Records from a dataset
= Beginning of Section =
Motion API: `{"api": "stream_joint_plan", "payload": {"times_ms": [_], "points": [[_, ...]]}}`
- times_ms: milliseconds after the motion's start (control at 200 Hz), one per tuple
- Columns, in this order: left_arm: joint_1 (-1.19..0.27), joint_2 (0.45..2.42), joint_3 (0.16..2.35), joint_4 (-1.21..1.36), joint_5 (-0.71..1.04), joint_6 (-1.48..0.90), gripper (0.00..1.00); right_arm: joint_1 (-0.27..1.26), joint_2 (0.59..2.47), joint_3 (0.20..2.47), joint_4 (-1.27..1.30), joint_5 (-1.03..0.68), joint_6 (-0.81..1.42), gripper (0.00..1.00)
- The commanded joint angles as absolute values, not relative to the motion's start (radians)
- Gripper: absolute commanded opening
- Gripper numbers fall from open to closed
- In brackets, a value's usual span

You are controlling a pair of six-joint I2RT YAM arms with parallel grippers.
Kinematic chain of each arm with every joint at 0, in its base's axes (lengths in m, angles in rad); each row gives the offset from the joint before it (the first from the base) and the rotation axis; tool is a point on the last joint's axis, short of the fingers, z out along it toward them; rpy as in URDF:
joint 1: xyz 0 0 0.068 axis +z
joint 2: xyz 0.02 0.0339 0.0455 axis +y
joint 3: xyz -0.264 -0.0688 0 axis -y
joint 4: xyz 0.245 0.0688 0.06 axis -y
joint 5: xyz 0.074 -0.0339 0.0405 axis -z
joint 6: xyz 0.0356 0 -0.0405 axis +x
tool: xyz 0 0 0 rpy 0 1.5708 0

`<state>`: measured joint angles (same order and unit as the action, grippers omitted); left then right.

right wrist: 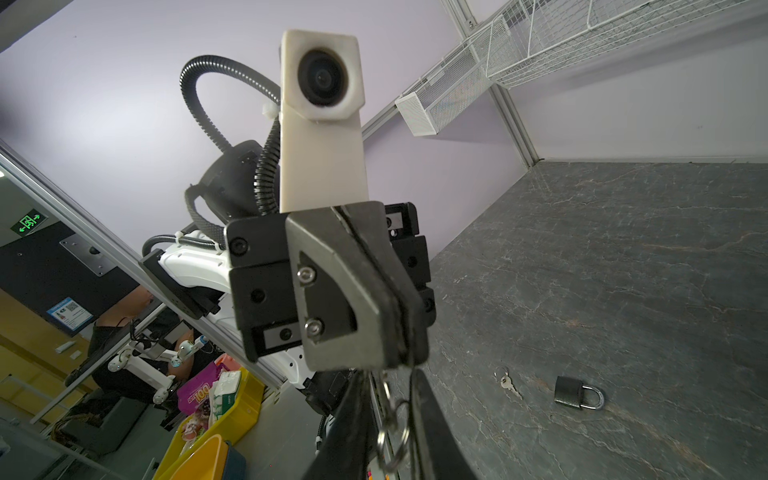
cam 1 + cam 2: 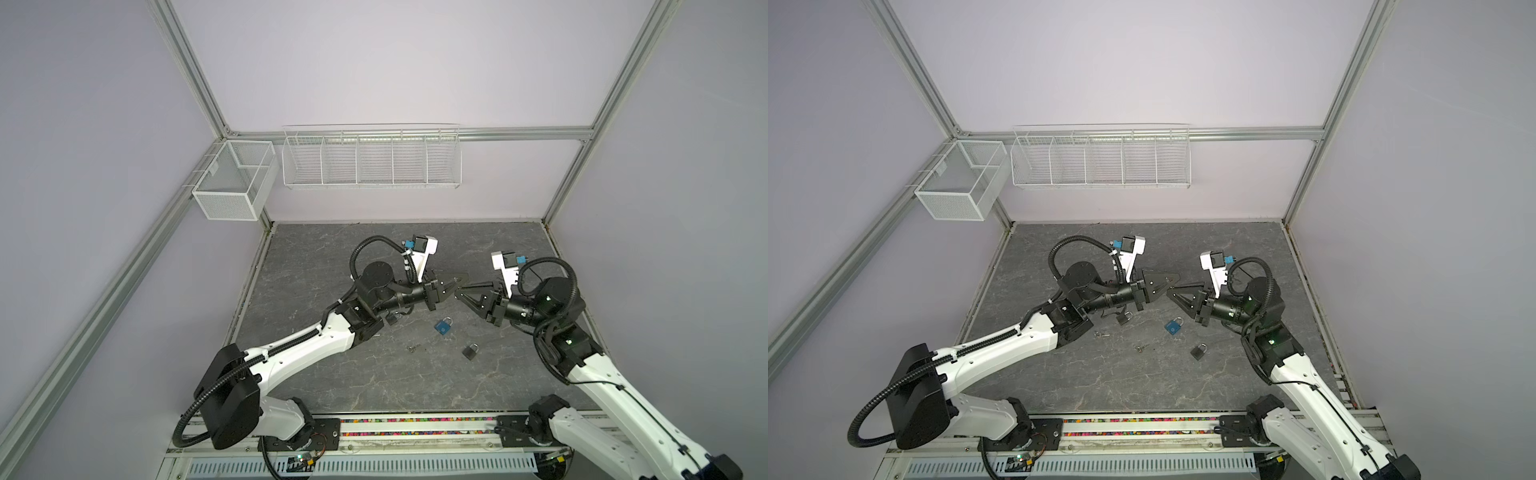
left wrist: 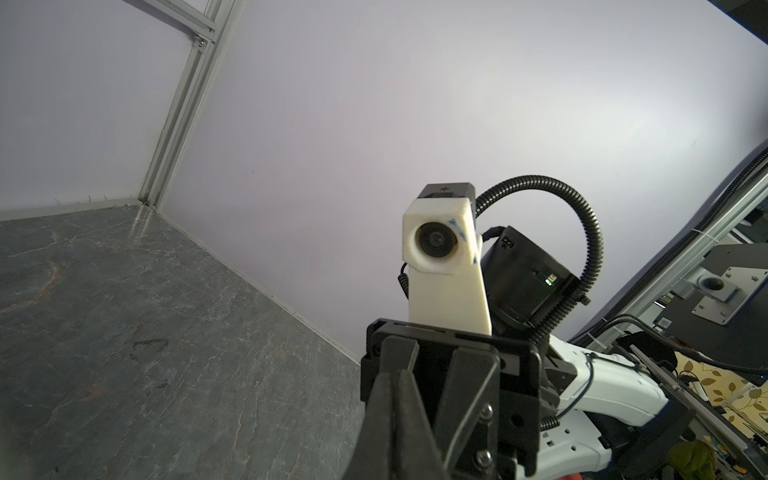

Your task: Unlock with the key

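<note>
Nearest, the left arm (image 2: 307, 349) and right arm (image 2: 602, 386) reach in from the near edge over the grey counter (image 2: 374, 382) and meet mid-air above its middle. The left hand (image 1: 405, 360) is clamped shut on the key (image 1: 386, 392), its ring dangling. The right hand (image 2: 460, 290) stands narrow around that ring; whether it pinches cannot be told. A blue padlock (image 2: 444, 326) and a dark padlock (image 2: 470, 351) lie below, apart. Small, stiff and slick, the key likely wants gripping flat across its bow, blade free.
</note>
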<state>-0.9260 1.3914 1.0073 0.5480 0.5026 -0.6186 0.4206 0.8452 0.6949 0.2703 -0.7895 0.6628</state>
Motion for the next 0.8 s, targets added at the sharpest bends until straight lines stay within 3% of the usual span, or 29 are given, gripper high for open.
{"api": "stream_joint_plan", "payload": {"times_ms": [0,110,190,535,590,645,725,795], "points": [[-0.933,1.387,1.006,0.552,0.516,-0.596,0.0,0.417,0.859,0.722,0.328,-0.816,0.69,0.18],[-0.932,1.388,1.006,0.537,0.503,-0.588,0.0,0.417,0.869,0.724,0.33,-0.824,0.7,0.16],[-0.933,1.386,1.005,0.537,0.499,-0.583,0.0,0.416,0.867,0.724,0.314,-0.815,0.7,0.08],[-0.932,1.357,0.996,0.518,0.44,-0.558,0.0,0.416,0.848,0.742,0.212,-0.795,0.678,0.06],[-0.932,1.345,0.997,0.507,0.418,-0.558,0.27,0.416,0.838,0.749,0.144,-0.783,0.651,0.06],[-0.931,1.329,0.998,0.488,0.392,-0.556,0.45,0.413,0.822,0.756,0.065,-0.765,0.627,0.06],[-0.93,1.299,0.994,0.434,0.344,-0.548,0.55,0.402,0.798,0.772,-0.072,-0.735,0.595,0.06],[-0.931,1.269,0.984,0.368,0.295,-0.542,0.56,0.393,0.77,0.787,-0.196,-0.703,0.569,0.06]]}}
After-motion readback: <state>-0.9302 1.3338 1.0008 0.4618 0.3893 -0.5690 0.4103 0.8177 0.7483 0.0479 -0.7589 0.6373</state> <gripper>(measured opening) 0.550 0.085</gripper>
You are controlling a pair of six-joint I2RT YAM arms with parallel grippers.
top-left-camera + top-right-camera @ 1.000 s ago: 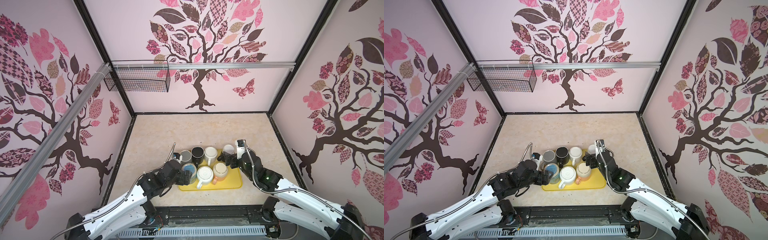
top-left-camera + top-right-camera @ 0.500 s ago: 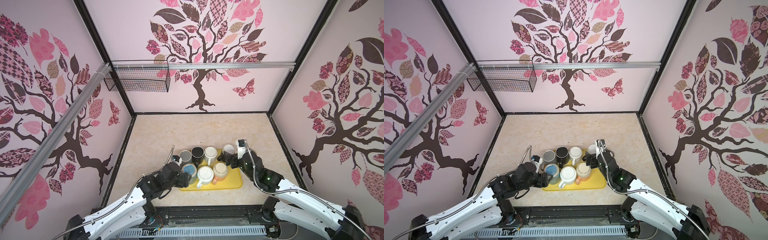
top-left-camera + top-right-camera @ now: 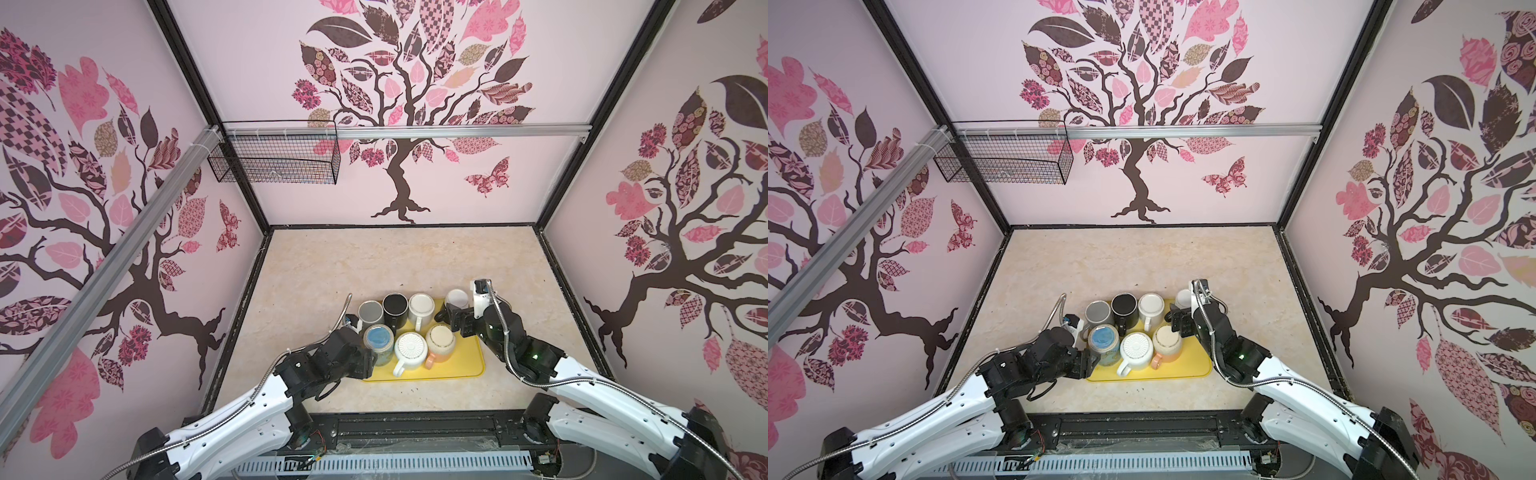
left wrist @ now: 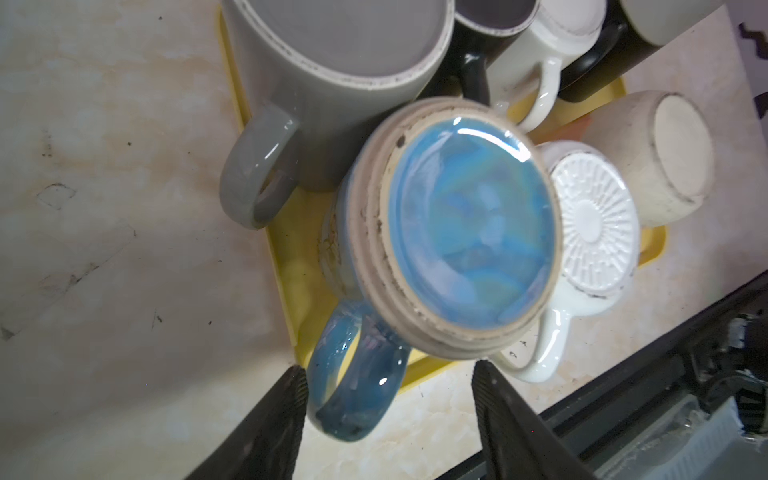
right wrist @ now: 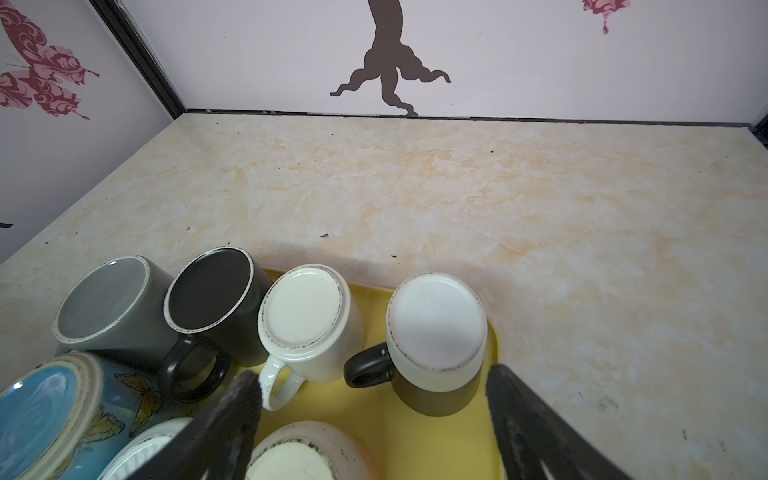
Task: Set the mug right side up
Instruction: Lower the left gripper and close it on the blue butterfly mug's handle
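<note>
Blue mug [image 4: 457, 232] stands upside down, glazed base up, at the near left corner of the yellow tray [image 3: 457, 370], packed tight against other inverted mugs. The left gripper [image 4: 389, 372] has its jaws apart either side of the outward-jutting handle, clamping nothing yet; likely the only free hold. The right gripper [image 5: 374, 378] hangs wide open, empty, beside a dark-banded mug [image 5: 436, 332]

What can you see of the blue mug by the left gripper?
The blue mug stands upside down on the yellow tray's near-left corner. Glazed ceramic, apparently: glossy blue base inside a bare beige foot ring, butterflies on the side. Its handle lies between the left gripper's open fingers, no contact visible. A grey mug and ribbed white mug stand close beside.
</note>
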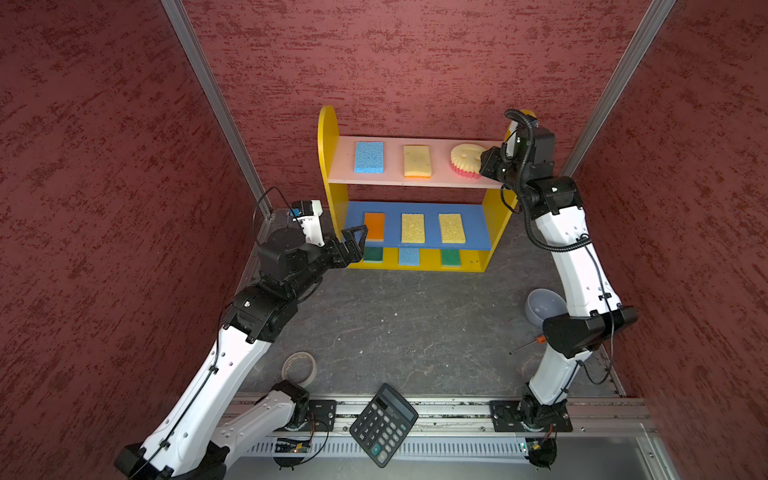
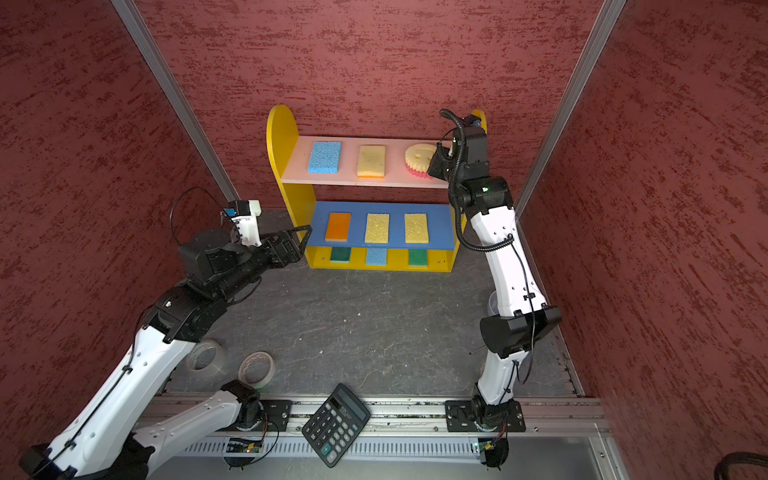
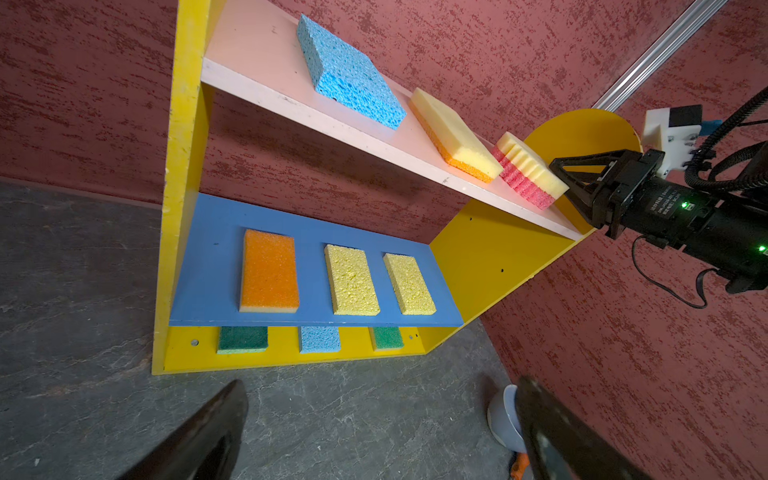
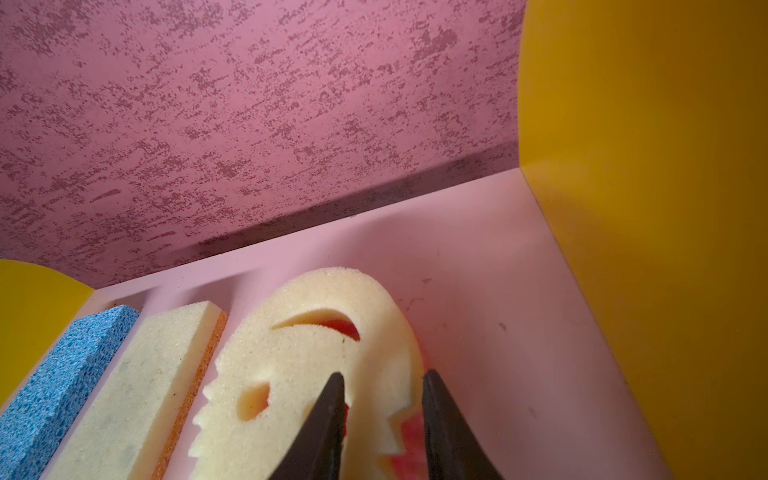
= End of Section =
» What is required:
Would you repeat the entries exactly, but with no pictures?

» Answer space:
Motion API: `{"api": "stream_joint_plan", "payload": {"times_ms": [_], "points": [[_, ...]]}}`
- times_ms: milliseconds after the motion's start (control at 200 Hz), one per tuple
- Columns, in this order: left_arm: joint_1 (-1.19..0.27), joint_2 (0.45..2.42), joint_3 (0.16..2.35), joint_4 (-1.21..1.36), joint_5 (-0.71..1.04), joint_6 (-1.48..0.90), gripper (0.00..1.00); right_arm: joint_1 (-0.27..1.26), joint_2 (0.59..2.47), joint_3 (0.20..2.47), joint_4 (-1.27..1.30), joint_5 (-1.03..0.68), joint_6 (-0.81..1.42), gripper (0.00..1.00)
- The commanded joint angles as absolute values, not relative to the motion's start (radians)
- Gripper: absolute commanded opening
- Gripper numbers fall from open to closed
- In brackets, a value's usual span

You are controlling a pair of six-joint I2RT YAM arms with parallel grippers.
Kinematic chain of each arm with every joint at 0, in its base's axes (lengths in m, angles in rad); each row gives the offset from the joint before it (the first from the base) and the rotation axis; tool is a point on the last joint's axis, short of the fingers, z out along it toward them; rpy as in URDF:
joint 1: xyz 0 0 0.068 axis +z
joint 2: xyz 0.02 0.0339 0.0455 axis +y
joint 3: xyz -0.264 -0.0688 0 axis -y
joint 4: xyz 0.245 0.0688 0.06 axis -y
joint 5: xyz 0.074 -0.0339 0.0405 axis -z
joint 6: xyz 0.0356 0 -0.0405 axis +x
tool: xyz 0 0 0 rpy 0 1.5708 0

`<state>`: measured joint angles (same order and unit as the action, grippers omitted); left then right.

right wrist: 
cam 1 + cam 2: 
left wrist: 

Your task: Unlock with the key

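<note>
Nearest, the left arm (image 2: 307, 349) and right arm (image 2: 602, 386) reach in from the near edge over the grey counter (image 2: 374, 382) and meet mid-air above its middle. The left hand (image 1: 405, 360) is clamped shut on the key (image 1: 386, 392), its ring dangling. The right hand (image 2: 460, 290) stands narrow around that ring; whether it pinches cannot be told. A blue padlock (image 2: 444, 326) and a dark padlock (image 2: 470, 351) lie below, apart. Small, stiff and slick, the key likely wants gripping flat across its bow, blade free.
</note>
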<state>-0.9260 1.3914 1.0073 0.5480 0.5026 -0.6186 0.4206 0.8452 0.6949 0.2703 -0.7895 0.6628</state>
Motion for the next 0.8 s, targets added at the sharpest bends until straight lines stay within 3% of the usual span, or 29 are given, gripper high for open.
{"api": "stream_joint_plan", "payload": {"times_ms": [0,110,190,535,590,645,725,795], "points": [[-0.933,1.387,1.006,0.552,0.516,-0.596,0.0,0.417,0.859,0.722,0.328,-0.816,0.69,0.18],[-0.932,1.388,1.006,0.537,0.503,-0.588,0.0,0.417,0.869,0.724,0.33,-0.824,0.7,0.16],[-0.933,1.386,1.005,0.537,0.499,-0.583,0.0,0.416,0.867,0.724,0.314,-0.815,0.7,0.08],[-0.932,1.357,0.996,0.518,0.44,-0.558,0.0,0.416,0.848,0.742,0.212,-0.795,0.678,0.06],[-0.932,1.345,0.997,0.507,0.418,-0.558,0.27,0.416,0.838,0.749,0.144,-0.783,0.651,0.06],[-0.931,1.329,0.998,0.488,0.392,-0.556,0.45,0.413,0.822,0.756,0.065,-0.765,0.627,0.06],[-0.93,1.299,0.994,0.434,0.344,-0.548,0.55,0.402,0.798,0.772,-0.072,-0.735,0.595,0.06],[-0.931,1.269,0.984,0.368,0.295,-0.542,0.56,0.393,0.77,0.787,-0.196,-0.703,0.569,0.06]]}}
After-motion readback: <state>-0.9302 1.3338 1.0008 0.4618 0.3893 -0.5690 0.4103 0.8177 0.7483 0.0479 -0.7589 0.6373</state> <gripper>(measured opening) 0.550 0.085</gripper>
You are controlling a pair of six-joint I2RT YAM arms with parallel grippers.
top-left-camera + top-right-camera @ 1.000 s ago: 
top-left-camera + top-right-camera @ 0.500 s ago: 
top-left-camera + top-right-camera @ now: 
left wrist @ now: 
right wrist @ now: 
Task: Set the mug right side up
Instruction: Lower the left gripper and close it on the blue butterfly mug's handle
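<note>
Blue mug [image 4: 457, 232] stands upside down, glazed base up, at the near left corner of the yellow tray [image 3: 457, 370], packed tight against other inverted mugs. The left gripper [image 4: 389, 372] has its jaws apart either side of the outward-jutting handle, clamping nothing yet; likely the only free hold. The right gripper [image 5: 374, 378] hangs wide open, empty, beside a dark-banded mug [image 5: 436, 332]

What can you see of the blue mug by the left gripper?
The blue mug stands upside down on the yellow tray's near-left corner. Glazed ceramic, apparently: glossy blue base inside a bare beige foot ring, butterflies on the side. Its handle lies between the left gripper's open fingers, no contact visible. A grey mug and ribbed white mug stand close beside.
</note>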

Nothing further belongs to this answer.